Skiifall is the stage name of Shemar McKie, a Canadian rapper from Montreal, Quebec.

Originally from Saint Vincent and the Grenadines, he moved to Montreal in childhood.

He released his debut single "Ting Tun Up" in 2020. After the song quickly became a breakout hit in the United Kingdom, he collaborated with British rapper Knucks on the remix "Ting Tun Up, Part II". He then followed up with the single "Bentayga Dust", before releasing the three-song EP Woiiyoie Tapes Vol. 1 in fall 2021. The EP's track "Lost Angeles" was selected by designer Virgil Abloh to soundtrack a commercial for Louis Vuitton's special collaborative National Basketball Association fashion line.

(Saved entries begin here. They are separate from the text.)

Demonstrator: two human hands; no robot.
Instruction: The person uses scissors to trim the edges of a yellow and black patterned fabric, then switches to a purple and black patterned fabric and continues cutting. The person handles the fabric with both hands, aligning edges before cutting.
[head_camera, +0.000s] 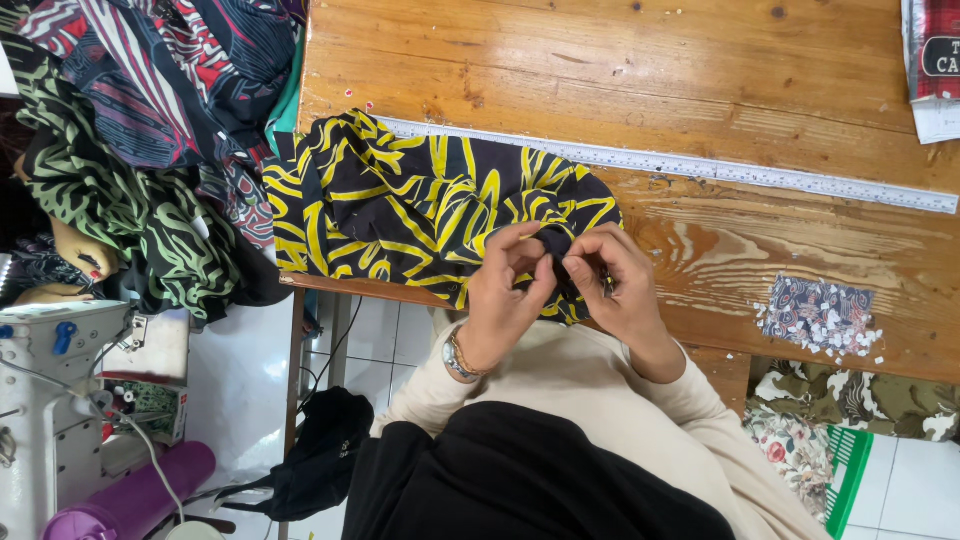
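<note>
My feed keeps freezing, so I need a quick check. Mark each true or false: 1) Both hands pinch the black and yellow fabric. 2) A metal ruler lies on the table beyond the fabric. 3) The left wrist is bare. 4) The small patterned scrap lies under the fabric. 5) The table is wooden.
1) True: the left hand and right hand pinch a dark fold of the black and yellow fabric.
2) True: the metal ruler lies beyond it.
3) False: the left wrist wears a watch.
4) False: the small patterned scrap lies apart, to the right, among white bits.
5) True: the table is wooden.
</note>
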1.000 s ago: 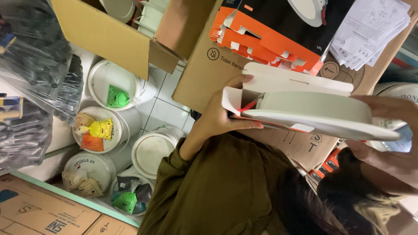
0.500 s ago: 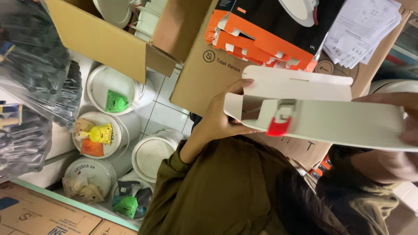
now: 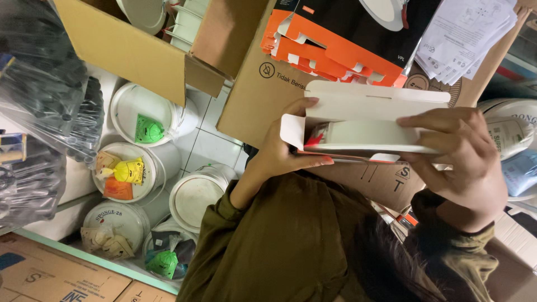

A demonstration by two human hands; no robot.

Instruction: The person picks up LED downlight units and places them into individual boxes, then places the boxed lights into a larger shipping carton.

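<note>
Both my arms are covered by long sleeves of an olive-green, slightly khaki cloth, soft and matte, with loose folds and creases running along them. The sleeve on my left arm [image 3: 291,235] fills much of the lower middle of the view and ends in a rolled or bunched cuff just below the wrist, a visible seam edging it. The sleeve on my right arm [image 3: 447,246] ends in a similar gathered cuff. My left hand [image 3: 282,151] and right hand [image 3: 464,151] are bare, without gloves, rings or watch. The nails on my left fingers [image 3: 327,161] carry reddish-pink polish. Dark strands of my hair [image 3: 391,263] hang across the cloth.
</note>
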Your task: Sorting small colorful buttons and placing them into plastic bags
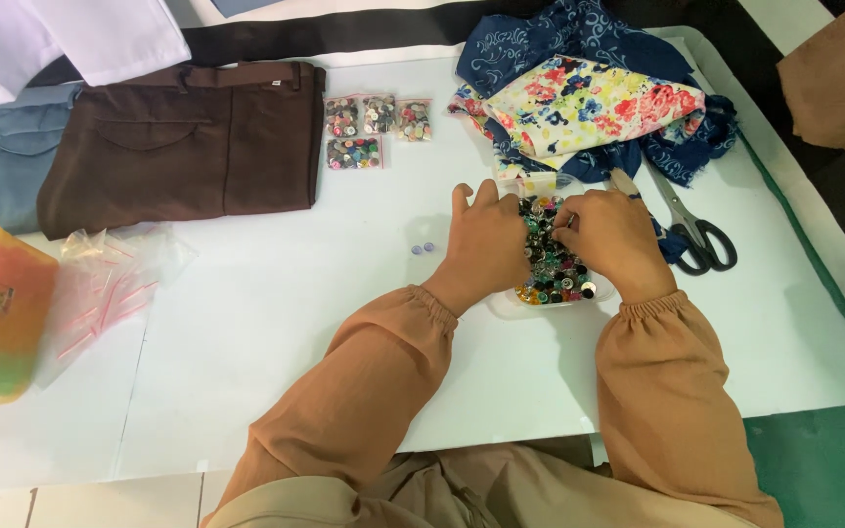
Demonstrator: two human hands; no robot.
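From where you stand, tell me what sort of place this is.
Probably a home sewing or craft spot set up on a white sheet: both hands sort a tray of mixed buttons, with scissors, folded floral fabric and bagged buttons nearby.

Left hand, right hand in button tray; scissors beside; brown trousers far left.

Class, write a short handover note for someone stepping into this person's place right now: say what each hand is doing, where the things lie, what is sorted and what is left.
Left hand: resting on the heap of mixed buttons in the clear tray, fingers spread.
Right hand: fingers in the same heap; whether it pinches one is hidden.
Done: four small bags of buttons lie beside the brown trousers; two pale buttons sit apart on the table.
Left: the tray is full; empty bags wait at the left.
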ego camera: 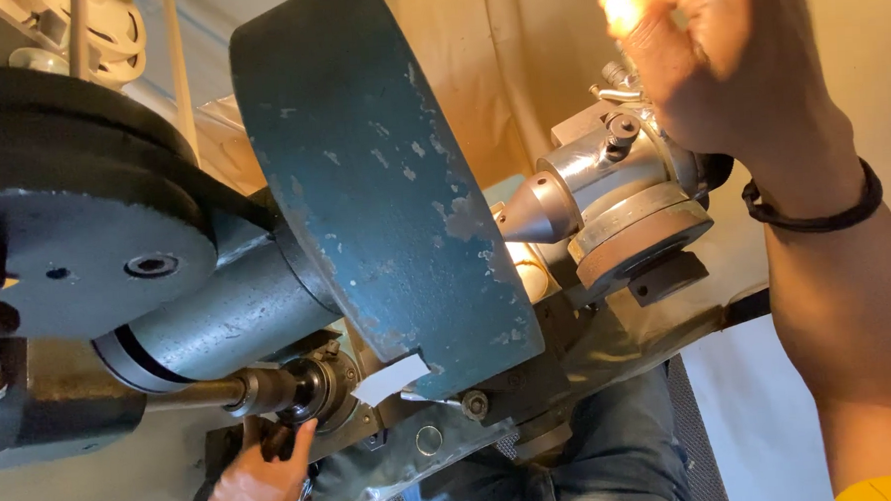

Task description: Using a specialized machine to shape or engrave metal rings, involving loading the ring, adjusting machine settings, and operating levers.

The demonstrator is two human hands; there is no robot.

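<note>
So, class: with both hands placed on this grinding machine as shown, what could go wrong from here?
1. The left hand grips a dark knob just below the big blue wheel guard; a slip could carry fingers towards the wheel.
2. The right hand works at the metal tool holder, and its wristband could snag on protruding parts.

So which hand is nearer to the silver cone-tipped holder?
The right hand. It is up against the back of the silver cone-tipped holder, at its upper right. The left hand is far off at the lower left, on a dark knob.
</note>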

In December 2021, he signed with XL Recordings, and released the single "Break of Dawn" in collaboration with BadBadNotGood, with whom he toured extensively in 2022.

In April 2023, he released the seven-song EP Woiiyoie Vol. 2 – Intense City, following up in November with the non-EP single "Left the Trenches".

He has also collaborated with Charlotte Cardin on the songs "Yuteman Denis" from the Intense City EP, "Enfer" from Cardin's album 99 Nights, and "TTYGF" from the album Ö by Fcukers.